American collegiate postseason event

The 2023 Pac-12 Conference men's basketball tournament was a postseason men's basketball tournament for the Pac-12 Conference held March 8–11, 2023, at T-Mobile Arena on the Las Vegas Strip in Paradise, Nevada. The tournament winner of the conference tournament, Arizona, received the conference's automatic bid to the NCAA tournament.

==Seeds==

The bracket will be set in March 2023. All 12 schools are scheduled to participate in the tournament. The seedings will be determined upon completion of regular season play. The winning percentage of the teams in conference play determined tournament seedings. There are tiebreakers in place to seed teams with identical conference records. The top four teams receive a bye to the quarterfinals. Tie-breaking procedures for determining all tournament seeding is:
- For two-team tie:
1. Results of head-to-head competition during the regular season.
2. Each team's record (won-lost percentage) vs. the team occupying the highest position in the final regular standings, and then continuing down through the standings until one team gains an advantage. When arriving at another group of tied teams while comparing records, use each team's record (won-lost percentage) against the collective tied teams as a group (prior to that group's own tie-breaking procedure), rather than the performance against individual tied teams.
3. Won-lost percentage against all Division I opponents.
4. Coin toss conducted by the Commissioner or designee.
- For multiple-team tie:
5. Results (won-lost percentage) of collective head-to-head competition during the regular season among the tied teams.
6. If more than two teams are still tied, each of the tied team's record (won-lost percentage) vs. the team occupying the highest position in the final regular season standings, and then continuing down through the standings, eliminating teams with inferior records, until one team gains an advantage.When arriving at another group of tied teams while comparing records, use each team's record (won-lost percentage) against the collective tied teams as a group (prior to that group's own tie-breaking procedure), rather than the performance against individual tied teams. After one team has an advantage and is seeded, all remaining teams in the multiple-team tie-breaker will repeat the multiple-team tie-breaking procedure. If at any point the multiple-team tie is reduced to two teams, the two-team tie-breaking procedure will be applied.
7. Won-lost percentage against all Division I opponents.
8. Coin toss conducted by the Commissioner or designee.

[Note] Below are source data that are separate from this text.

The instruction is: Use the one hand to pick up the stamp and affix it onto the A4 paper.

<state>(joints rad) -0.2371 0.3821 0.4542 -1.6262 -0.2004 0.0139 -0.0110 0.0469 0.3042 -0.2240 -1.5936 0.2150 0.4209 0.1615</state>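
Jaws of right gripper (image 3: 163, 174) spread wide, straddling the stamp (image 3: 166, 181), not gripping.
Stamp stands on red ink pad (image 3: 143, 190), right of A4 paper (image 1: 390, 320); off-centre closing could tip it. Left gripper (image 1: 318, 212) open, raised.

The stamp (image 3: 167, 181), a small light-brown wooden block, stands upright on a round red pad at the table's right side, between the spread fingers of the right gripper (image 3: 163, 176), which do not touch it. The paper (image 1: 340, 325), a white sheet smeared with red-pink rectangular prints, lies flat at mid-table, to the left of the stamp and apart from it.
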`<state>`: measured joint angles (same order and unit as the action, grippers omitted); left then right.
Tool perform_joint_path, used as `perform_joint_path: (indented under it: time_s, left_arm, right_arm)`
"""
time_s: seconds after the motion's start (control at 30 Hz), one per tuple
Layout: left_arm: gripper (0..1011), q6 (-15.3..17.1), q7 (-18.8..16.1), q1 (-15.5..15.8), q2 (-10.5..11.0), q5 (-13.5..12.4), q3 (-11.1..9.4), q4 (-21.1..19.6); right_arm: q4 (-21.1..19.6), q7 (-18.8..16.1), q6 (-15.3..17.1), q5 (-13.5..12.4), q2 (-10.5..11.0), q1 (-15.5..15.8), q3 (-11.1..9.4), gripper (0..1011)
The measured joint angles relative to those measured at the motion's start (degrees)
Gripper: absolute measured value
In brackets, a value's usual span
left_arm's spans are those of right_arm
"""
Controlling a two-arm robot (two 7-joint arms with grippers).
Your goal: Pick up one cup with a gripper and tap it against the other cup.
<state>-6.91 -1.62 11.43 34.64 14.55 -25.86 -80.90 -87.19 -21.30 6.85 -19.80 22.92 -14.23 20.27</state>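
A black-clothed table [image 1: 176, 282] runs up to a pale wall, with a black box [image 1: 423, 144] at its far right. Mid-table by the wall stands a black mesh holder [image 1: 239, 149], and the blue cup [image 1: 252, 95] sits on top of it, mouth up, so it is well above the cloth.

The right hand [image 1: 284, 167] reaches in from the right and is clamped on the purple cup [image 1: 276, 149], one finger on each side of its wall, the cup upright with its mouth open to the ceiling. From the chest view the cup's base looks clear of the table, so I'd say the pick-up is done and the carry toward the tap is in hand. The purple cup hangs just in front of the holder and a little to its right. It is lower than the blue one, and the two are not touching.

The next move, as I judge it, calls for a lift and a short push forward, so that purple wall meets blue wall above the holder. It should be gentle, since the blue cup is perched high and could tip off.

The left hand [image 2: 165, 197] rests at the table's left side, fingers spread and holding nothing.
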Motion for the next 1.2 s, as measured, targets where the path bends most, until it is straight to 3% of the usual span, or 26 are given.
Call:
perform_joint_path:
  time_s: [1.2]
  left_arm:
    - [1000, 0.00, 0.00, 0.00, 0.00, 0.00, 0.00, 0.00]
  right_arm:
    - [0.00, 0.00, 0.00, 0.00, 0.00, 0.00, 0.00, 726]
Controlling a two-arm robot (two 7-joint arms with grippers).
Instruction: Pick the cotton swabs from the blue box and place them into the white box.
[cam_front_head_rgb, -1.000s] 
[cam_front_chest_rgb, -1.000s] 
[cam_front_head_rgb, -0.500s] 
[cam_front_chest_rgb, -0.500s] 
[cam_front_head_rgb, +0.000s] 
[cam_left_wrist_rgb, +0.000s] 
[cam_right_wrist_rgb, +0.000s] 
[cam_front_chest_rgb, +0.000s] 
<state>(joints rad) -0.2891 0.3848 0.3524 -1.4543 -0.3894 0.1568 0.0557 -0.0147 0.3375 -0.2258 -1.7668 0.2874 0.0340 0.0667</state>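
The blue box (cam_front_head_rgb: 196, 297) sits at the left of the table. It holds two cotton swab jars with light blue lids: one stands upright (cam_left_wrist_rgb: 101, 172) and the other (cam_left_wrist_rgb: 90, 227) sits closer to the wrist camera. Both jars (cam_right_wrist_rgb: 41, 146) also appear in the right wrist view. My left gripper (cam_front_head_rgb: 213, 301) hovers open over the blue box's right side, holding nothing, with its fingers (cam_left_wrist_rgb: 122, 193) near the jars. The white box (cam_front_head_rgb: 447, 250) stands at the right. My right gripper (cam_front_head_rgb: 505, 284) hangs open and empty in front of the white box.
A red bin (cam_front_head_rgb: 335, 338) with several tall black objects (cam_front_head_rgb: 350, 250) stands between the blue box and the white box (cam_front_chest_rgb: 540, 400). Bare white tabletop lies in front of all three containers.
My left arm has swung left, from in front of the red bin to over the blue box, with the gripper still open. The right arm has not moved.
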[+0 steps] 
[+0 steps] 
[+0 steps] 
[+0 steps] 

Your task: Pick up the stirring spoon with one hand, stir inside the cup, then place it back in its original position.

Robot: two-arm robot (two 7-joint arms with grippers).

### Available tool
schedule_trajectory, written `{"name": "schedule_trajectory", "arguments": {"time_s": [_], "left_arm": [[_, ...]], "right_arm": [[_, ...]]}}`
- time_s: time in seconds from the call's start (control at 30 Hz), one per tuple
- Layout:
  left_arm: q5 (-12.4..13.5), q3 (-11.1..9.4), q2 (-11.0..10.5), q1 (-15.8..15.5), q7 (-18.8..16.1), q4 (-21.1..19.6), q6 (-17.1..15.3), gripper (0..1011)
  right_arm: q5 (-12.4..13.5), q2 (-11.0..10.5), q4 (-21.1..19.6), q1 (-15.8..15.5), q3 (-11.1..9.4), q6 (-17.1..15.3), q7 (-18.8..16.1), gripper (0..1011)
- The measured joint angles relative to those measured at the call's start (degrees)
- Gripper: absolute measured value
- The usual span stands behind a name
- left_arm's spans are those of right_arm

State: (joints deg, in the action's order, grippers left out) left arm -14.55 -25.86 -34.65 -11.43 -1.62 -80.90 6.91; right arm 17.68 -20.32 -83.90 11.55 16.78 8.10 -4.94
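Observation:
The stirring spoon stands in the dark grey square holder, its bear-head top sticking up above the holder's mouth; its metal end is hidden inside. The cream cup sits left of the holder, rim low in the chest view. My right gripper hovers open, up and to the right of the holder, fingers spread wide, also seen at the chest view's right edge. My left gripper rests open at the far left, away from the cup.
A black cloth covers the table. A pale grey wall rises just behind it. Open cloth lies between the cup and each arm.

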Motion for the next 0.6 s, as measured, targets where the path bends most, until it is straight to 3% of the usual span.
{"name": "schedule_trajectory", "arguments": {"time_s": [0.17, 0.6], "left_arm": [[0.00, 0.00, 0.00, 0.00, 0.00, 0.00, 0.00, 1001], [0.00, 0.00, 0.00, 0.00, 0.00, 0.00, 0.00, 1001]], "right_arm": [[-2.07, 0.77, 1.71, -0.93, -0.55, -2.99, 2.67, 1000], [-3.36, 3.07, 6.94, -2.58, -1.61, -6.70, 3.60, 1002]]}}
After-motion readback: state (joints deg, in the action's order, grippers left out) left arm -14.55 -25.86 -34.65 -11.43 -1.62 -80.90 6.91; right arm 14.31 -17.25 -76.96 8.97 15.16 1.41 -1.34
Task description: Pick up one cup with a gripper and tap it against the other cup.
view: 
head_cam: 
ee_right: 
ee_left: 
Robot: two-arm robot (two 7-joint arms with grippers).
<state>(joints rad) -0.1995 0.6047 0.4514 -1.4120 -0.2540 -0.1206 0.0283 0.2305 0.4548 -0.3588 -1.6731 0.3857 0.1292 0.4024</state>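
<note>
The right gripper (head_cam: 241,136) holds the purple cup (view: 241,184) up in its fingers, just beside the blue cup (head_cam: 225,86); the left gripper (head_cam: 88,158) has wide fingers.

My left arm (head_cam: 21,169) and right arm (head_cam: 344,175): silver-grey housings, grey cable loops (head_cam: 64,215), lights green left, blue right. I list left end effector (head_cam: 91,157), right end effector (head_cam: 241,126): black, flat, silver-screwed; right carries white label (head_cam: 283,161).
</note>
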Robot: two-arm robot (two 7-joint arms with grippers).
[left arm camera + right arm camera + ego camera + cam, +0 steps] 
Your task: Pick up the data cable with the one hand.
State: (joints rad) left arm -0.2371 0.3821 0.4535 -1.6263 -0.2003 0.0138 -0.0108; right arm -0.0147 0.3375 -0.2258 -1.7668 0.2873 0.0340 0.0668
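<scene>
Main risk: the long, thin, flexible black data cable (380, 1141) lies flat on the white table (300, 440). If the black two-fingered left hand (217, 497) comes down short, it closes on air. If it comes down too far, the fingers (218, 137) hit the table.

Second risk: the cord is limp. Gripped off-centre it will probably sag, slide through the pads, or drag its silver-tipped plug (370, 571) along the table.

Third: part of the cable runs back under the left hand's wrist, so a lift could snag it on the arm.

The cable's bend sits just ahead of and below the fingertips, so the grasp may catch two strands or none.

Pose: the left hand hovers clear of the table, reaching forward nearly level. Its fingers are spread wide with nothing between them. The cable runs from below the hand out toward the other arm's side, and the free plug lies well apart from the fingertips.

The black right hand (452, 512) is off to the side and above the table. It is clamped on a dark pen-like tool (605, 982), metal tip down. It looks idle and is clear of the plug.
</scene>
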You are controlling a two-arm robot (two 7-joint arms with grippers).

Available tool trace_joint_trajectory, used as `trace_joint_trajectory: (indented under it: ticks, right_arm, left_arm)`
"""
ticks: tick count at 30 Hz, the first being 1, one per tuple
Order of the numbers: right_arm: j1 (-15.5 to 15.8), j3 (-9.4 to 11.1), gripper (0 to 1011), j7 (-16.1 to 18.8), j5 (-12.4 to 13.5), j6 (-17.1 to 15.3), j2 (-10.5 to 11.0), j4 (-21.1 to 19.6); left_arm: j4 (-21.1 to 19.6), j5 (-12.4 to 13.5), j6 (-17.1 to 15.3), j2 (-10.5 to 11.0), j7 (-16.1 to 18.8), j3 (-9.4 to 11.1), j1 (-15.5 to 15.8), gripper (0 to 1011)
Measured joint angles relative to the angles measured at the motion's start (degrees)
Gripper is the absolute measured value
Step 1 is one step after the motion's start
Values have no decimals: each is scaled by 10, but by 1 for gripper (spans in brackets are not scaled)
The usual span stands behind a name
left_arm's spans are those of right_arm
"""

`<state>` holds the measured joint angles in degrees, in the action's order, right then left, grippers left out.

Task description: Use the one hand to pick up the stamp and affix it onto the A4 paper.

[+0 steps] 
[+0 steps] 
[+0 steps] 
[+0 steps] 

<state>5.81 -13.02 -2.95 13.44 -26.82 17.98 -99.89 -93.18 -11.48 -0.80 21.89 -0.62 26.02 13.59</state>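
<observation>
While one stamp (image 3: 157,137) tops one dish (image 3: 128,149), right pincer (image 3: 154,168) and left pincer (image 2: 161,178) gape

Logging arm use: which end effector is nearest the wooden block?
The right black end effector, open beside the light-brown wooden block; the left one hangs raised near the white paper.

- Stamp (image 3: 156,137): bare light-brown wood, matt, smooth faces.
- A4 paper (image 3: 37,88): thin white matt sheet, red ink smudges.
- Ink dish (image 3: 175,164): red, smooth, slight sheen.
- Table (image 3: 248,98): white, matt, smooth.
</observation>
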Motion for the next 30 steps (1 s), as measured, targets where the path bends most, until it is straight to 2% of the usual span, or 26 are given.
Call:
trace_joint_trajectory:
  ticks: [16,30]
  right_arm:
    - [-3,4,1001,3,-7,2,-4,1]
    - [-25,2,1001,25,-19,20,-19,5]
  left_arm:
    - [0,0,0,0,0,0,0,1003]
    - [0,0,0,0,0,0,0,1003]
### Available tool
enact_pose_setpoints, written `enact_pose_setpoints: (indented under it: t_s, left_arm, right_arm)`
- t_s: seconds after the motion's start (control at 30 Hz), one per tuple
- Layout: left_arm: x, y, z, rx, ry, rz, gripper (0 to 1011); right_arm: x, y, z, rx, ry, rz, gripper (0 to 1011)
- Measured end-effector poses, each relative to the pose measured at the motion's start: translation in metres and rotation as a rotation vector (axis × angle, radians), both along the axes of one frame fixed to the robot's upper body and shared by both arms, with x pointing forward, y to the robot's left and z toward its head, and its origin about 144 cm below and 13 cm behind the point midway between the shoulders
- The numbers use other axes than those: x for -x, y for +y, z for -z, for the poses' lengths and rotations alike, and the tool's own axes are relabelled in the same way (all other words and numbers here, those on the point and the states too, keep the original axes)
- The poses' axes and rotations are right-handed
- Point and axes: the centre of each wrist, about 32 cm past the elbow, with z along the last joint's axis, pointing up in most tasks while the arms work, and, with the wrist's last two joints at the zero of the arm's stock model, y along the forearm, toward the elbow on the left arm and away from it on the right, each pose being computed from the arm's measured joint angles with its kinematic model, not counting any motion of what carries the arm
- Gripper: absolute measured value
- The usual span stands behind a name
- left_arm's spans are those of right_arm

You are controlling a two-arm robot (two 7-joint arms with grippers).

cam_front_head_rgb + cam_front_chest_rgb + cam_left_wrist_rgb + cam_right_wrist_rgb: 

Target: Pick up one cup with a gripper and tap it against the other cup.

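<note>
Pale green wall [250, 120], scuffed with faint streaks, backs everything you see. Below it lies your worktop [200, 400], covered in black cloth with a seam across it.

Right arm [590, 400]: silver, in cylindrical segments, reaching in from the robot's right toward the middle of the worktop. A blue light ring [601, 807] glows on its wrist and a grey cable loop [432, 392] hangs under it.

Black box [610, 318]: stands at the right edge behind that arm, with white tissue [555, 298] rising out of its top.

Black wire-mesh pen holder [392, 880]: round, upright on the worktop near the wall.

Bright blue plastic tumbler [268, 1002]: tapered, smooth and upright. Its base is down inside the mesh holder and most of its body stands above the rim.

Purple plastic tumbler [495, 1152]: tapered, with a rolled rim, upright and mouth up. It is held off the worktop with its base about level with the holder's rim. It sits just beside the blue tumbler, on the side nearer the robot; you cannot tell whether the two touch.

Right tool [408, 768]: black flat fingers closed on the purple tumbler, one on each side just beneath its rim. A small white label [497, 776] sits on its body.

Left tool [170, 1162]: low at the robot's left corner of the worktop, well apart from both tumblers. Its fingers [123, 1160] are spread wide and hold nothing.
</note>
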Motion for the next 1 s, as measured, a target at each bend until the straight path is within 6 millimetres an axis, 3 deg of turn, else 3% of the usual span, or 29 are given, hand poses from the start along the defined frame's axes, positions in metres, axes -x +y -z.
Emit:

| Seed | School | Conference | Overall | Tiebreak 1 | Tiebreak 2 | Tiebreak 3 |
| 1 | UCLA†# | 18–2 | 27–4 | – | – | – |
| 2 | Arizona# | 14–6 | 25–6 | 2–0 vs. USC | – | – |
| 3 | USC# | 14–6 | 22–9 | 0–2 vs. Arizona | – | – |
| 4 | Oregon# | 12–8 | 18–13 | – | – | – |
| 5 | Washington State | 11–9 | 16–15 | 1–1 vs. Arizona State | 0–2 vs. UCLA | 2–2 vs. Arizona/USC |
| 6 | Arizona State | 11–9 | 20–11 | 1–1 vs. Washington State | 0–2 vs. UCLA | 1–3 vs. Arizona/USC |
| 7 | Utah | 10–10 | 17–14 | – | – | – |
| 8 | Washington | 8–12 | 16–15 | 2–0 vs. Colorado | – | – |
| 9 | Colorado | 8–12 | 16–15 | 0–2 vs. Washington | – | – |
| 10 | Stanford | 7–13 | 13–18 | – | – | – |
| 11 | Oregon State | 5–15 | 11–20 | – | – | – |
| 12 | California | 2–18 | 3–28 | – | – | – |
† – Pac-12 Conference regular season champions # – Received a first round bye in the conference tournament. Rankings from AP poll

==Schedule==

Game: Time; Matchup; Score; Television; Attendance
First round – Wednesday, March 8
1: 12:00 p.m.; No. 8 Washington vs. No. 9 Colorado; 68−74; Pac-12 Network; 7,469
2: 2:30 p.m.; No. 5 Washington State vs. No. 12 California; 69−52
3: 6:00 p.m.; No. 7 Utah vs. No. 10 Stanford; 62−73; 8,810
4: 8:30 p.m.; No. 6 Arizona State vs. No. 11 Oregon State; 63−57
Quarterfinals – Thursday, March 9
5: 12:00 p.m.; No. 1 UCLA vs. No. 9 Colorado; 80−69; Pac-12 Network; 10,406
6: 2:30 p.m.; No. 4 Oregon vs. No. 5 Washington State; 75−70
7: 6:00 p.m.; No. 2 Arizona vs. No. 10 Stanford; 95−84; 11,226
8: 8:30 p.m.; No. 3 USC vs. No. 6 Arizona State; 72−77; ESPN
Semifinals – Friday, March 10
9: 6:00 p.m.; No. 1 UCLA vs. No. 4 Oregon; 75−56; Pac-12 Network; 13,788
10: 8:30 p.m.; No. 2 Arizona vs. No. 6 Arizona State; 78−59; ESPN
Championship – Saturday, March 11
11: 7:30 p.m.; No. 1 UCLA vs. No. 2 Arizona; 59−61; ESPN; 14,022
Game times in PT. Rankings denote tournament seed.

==Bracket==

- denotes overtime period

==Awards and honors==

===Hall of Honor===
The 2023 class of the Pac-12 Hall of Honor will be honored on March 3 during the 2023 Women's Tournament during a ceremony prior to the tournament semifinals. The 2023 class will be the first ever all-female class inducted into the Hall of Honor in recognition of the 50th anniversary of the passage of Title IX. The class includes:

- Susie Parra (Arizona Softball)
- Jackie Johnson-Powell (Arizona State Women's Track & Field)
- Dr. Luella Lilly (California Athletic Director)
- Ceal Barry (Colorado Women's Basketball Coach & Administrator)
- Janie Takeda Reed (Oregon Softball)
- Dr. Mary Budke (Oregon State Women's Golf)
- Jessica Mendoza (Stanford Softball)
- Natalie Williams (UCLA Women's Basketball & Volleyball)
- Barbara Hallquist DeGroot (USC Women's Tennis)
- Kim Gaucher (Utah Women's Basketball)
- Danielle Lawrie (Washington Softball)
- Sarah Silvernail (Washington State Women's Volleyball)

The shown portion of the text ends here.